## WORK ITEM
Each line below from the one containing "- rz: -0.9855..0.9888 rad" through the one containing "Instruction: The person" is to be given again exactly, and no line outside that span.

## DATASET CONTENT
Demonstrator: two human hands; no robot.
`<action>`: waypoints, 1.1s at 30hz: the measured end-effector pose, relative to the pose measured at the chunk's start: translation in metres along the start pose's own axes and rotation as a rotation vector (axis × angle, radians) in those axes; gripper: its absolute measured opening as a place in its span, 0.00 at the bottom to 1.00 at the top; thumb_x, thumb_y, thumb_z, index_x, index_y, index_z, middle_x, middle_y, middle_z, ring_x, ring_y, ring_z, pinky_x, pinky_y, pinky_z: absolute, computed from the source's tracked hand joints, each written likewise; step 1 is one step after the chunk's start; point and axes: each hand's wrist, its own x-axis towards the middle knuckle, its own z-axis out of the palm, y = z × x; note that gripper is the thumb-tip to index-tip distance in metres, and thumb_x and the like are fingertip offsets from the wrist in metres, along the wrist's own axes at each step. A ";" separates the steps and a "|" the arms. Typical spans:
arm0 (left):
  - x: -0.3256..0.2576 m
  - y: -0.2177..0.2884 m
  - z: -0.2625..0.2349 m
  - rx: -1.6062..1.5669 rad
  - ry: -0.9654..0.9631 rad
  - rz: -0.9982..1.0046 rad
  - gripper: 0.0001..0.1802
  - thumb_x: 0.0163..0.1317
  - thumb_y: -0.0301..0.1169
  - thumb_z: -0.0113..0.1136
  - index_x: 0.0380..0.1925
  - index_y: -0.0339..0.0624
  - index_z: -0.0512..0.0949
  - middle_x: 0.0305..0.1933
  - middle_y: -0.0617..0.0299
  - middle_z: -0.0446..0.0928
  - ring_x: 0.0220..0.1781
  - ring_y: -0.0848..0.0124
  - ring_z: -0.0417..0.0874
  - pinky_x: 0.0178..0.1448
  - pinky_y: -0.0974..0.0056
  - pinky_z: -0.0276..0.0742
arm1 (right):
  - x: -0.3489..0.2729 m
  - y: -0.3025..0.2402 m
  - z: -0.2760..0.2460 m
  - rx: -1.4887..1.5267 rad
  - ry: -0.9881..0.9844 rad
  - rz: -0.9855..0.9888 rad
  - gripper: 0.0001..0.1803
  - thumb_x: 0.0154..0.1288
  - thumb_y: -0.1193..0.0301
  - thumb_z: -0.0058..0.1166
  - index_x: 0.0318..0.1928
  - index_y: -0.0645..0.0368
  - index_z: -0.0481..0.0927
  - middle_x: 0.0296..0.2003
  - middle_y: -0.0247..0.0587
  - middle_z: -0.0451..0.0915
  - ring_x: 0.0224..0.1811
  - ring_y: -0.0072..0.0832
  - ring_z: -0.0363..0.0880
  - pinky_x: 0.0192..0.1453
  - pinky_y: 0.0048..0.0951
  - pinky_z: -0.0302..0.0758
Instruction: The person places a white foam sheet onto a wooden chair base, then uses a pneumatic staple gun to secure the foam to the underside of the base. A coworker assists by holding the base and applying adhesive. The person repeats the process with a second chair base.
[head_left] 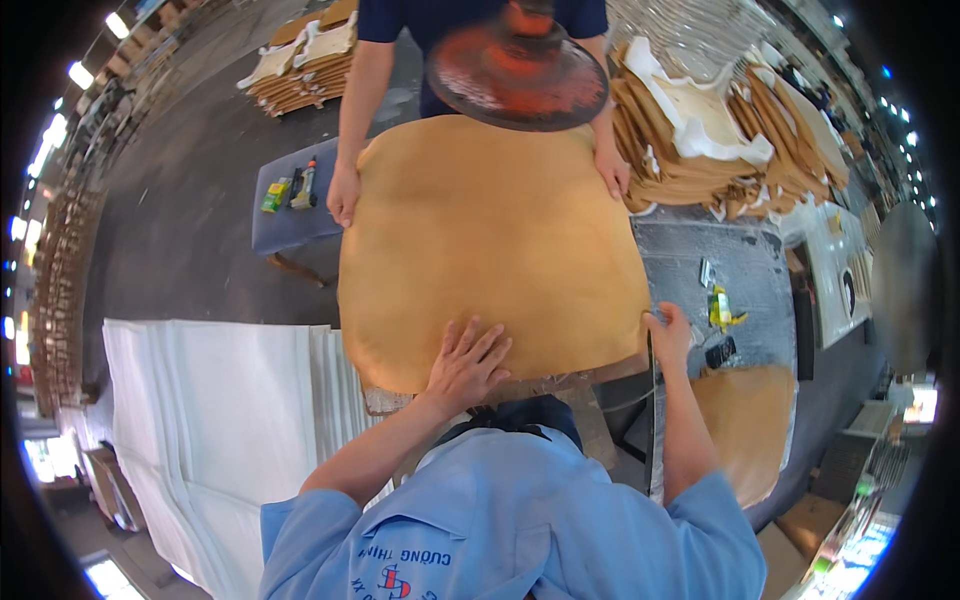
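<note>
A large tan seat cushion, rounded at the corners and smooth like leather, lies in front of me. My left hand rests flat on its near edge, fingers spread. At the near right corner my right hand has its fingers curled and pinched against the cushion's rim; the fingertips are partly hidden. Across from me a co-worker in a dark shirt holds the far sides, with one hand at the left and the other hand at the right.
A red and black disc hangs over the far edge. To the right, a dark table bears a yellow-green packet and a tan piece. White sheets stand left; a blue padded bench holds small tools. Stacked tan covers lie behind.
</note>
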 end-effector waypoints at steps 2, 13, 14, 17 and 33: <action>-0.014 -0.002 -0.001 0.062 -0.024 -0.059 0.35 0.70 0.56 0.67 0.74 0.57 0.80 0.81 0.60 0.74 0.86 0.48 0.65 0.87 0.29 0.54 | 0.003 -0.049 0.006 -0.222 0.188 -0.338 0.10 0.74 0.66 0.68 0.43 0.60 0.85 0.31 0.42 0.84 0.31 0.41 0.81 0.42 0.43 0.79; -0.041 0.010 0.015 -0.018 0.131 -0.127 0.33 0.70 0.48 0.66 0.71 0.46 0.79 0.82 0.49 0.70 0.89 0.43 0.61 0.91 0.31 0.49 | -0.075 -0.173 0.105 -0.146 -1.097 -0.720 0.11 0.65 0.70 0.68 0.45 0.59 0.85 0.38 0.52 0.87 0.41 0.52 0.88 0.46 0.51 0.83; -0.042 0.011 0.004 -0.092 0.220 -0.189 0.31 0.69 0.45 0.67 0.69 0.45 0.80 0.81 0.48 0.72 0.89 0.42 0.61 0.91 0.32 0.50 | -0.066 -0.174 0.102 -0.208 -1.171 -0.682 0.13 0.66 0.69 0.67 0.49 0.59 0.86 0.41 0.52 0.89 0.43 0.52 0.89 0.48 0.50 0.84; -0.087 0.026 -0.028 -0.043 0.473 -0.401 0.25 0.62 0.35 0.71 0.59 0.42 0.83 0.72 0.47 0.78 0.83 0.41 0.69 0.86 0.37 0.64 | -0.067 -0.153 0.114 -0.083 -1.070 -0.810 0.09 0.61 0.70 0.69 0.37 0.61 0.83 0.31 0.51 0.85 0.33 0.51 0.85 0.41 0.49 0.80; -0.627 0.106 -0.088 0.283 0.301 -2.210 0.49 0.63 0.26 0.67 0.85 0.60 0.62 0.89 0.51 0.60 0.89 0.43 0.59 0.88 0.32 0.54 | -0.105 -0.246 0.148 -0.524 -1.099 -0.940 0.13 0.63 0.67 0.68 0.45 0.60 0.83 0.38 0.56 0.85 0.41 0.53 0.85 0.48 0.51 0.80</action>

## RESPONSE TO THE TASK
  - rz: -0.9855..0.9888 rad
  - gripper: 0.0001..0.1803
  - thumb_x: 0.0154..0.1288
  - thumb_y: -0.1193..0.0301
  - thumb_z: -0.0058..0.1166
  - index_x: 0.0318..0.1928
  - index_y: -0.0645..0.0368
  - index_z: -0.0481..0.0927
  - middle_x: 0.0296..0.2003
  - middle_y: -0.0247..0.0587
  - middle_z: -0.0451..0.0915
  - ring_x: 0.0224..0.1811
  - ring_y: -0.0072..0.0832
  - ring_z: -0.0363..0.0880
  - pinky_x: 0.0192..0.1453
  - pinky_y: 0.0048..0.0951
  - pinky_z: -0.0302..0.0758
Instruction: The person places a white foam sheet onto a wooden chair base, then uses a pneumatic staple gun to secure the foam to the underside of the base. A coworker assists by holding the base and applying adhesive. The person repeats the process with a second chair base.

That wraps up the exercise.